Kavga edenler, bi kenarda öpüşenler, sarhoş olup bebek gibi ağlayanlar. Her günün vazgeçilmezleri bunlar. Pek sakin duran olmazdı açıkçası herkes anormal. Hepsi bi pisliğin içinden geçmişti belli.
Yavaş yavaş müşteriler dökülmeye başlarken ikinci sigaramı yaktım. Ağzımda bilmediğim bir melodiyi fısıldıyor ve izliyordum. Sonra birisi dikkatimi çekti. Daha önce gördüğüme emindim ama çıkaramıyordum. Barın kapısına kadar geldi, etrafı bi süzdükten sonra karasız bir şekilde içeri girdi. Buralardan iyi anlayan bir gözlemci olarak benim fikrim; ilk kez bir bara geliyordu.

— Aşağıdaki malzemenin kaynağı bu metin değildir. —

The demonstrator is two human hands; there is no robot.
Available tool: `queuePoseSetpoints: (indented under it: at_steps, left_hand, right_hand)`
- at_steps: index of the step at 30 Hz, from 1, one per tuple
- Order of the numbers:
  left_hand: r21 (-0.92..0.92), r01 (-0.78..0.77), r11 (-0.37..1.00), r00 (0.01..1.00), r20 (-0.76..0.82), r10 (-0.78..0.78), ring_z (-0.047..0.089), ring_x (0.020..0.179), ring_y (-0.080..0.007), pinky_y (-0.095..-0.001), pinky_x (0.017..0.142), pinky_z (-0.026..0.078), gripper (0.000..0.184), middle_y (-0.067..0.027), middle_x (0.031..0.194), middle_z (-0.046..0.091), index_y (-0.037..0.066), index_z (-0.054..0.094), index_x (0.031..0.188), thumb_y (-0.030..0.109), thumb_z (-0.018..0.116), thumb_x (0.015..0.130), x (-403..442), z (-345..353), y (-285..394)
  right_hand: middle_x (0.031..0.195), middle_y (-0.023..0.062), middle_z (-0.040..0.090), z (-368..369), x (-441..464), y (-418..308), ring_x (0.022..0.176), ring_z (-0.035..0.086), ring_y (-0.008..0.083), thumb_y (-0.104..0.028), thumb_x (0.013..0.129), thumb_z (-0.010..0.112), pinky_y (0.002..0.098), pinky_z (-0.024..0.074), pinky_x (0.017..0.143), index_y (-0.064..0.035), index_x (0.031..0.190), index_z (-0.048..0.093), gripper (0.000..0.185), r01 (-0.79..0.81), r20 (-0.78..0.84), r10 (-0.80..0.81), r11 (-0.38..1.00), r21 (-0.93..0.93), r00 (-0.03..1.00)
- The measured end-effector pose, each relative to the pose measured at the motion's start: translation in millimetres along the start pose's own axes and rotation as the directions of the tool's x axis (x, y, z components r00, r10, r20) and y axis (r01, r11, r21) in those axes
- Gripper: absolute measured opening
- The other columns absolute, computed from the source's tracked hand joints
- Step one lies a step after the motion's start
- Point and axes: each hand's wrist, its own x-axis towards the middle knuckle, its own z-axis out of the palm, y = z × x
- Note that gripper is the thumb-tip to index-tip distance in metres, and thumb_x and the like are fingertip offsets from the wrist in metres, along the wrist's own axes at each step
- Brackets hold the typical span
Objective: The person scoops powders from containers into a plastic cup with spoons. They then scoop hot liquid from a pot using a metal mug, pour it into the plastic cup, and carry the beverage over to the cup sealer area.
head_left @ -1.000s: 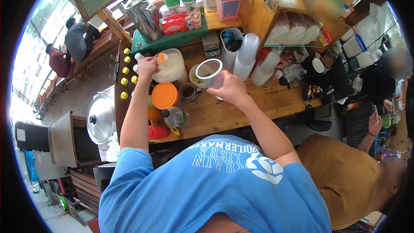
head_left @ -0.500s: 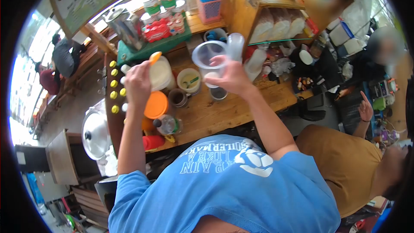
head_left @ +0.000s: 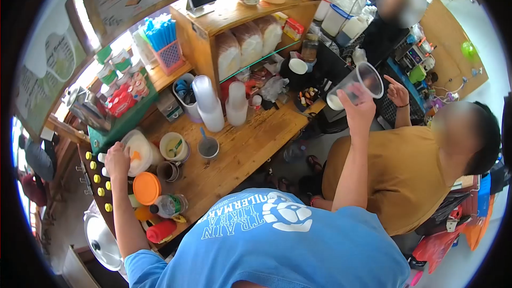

Gelen giden azalınca mutfağa doğru yavaşça ilerledim. Dolaptan bir bira çıkarıp tezgahtaki cips paketinide alıp tekrar balkondaki yerime döndüm. Barın kapısının önünde bir çift kavga ediyordu. Kız elindeki şişeyi ağzına götürmekten vakit buldukça ağlayarak adama küfrediyordu. Net duyduğum şey sadece şuydu; "Allah belanı versin! Seni sevmiştim Araf!". Gülümsedim. Aşka inanan ve kendi kendilerinin canlarını yakan aptal insanlar... Sıra çocuktaydı, belliki kızın canını yakacak birşey yapmıştı her zamanki klasik zavallı erkeklerin yaptığı affettirme yöntemlerinden hangisini yapacaktı kim bilir? Kafamı duvara yasladım biramdan bir yudum aldım ve dinlemeye devam ettim.
-Asya? Salak mısın kızım sen? Sevmiyorum dedim ya bi siktirip gitsene! Ne olay çıkartıyorsun, rezil olmaya ne meraklı mahluklarsınız siz kızlar be? Bide içip içip iyice mala dönmüşsün. Bak kızım ben herşeyim. Peki ya sen nesin? Bu dünyadaki hiç bi kız beni hakedecek kadar mükemmel değil. Sokun şunu kafanıza! Bi daha sakın, sakın ola yakınımda görmiyeyim seni yoksa incinirsin. Defol git şimdi burdan! Bi dahaki sefere seni barlardan toplamam ona buna meze olursun ona göre...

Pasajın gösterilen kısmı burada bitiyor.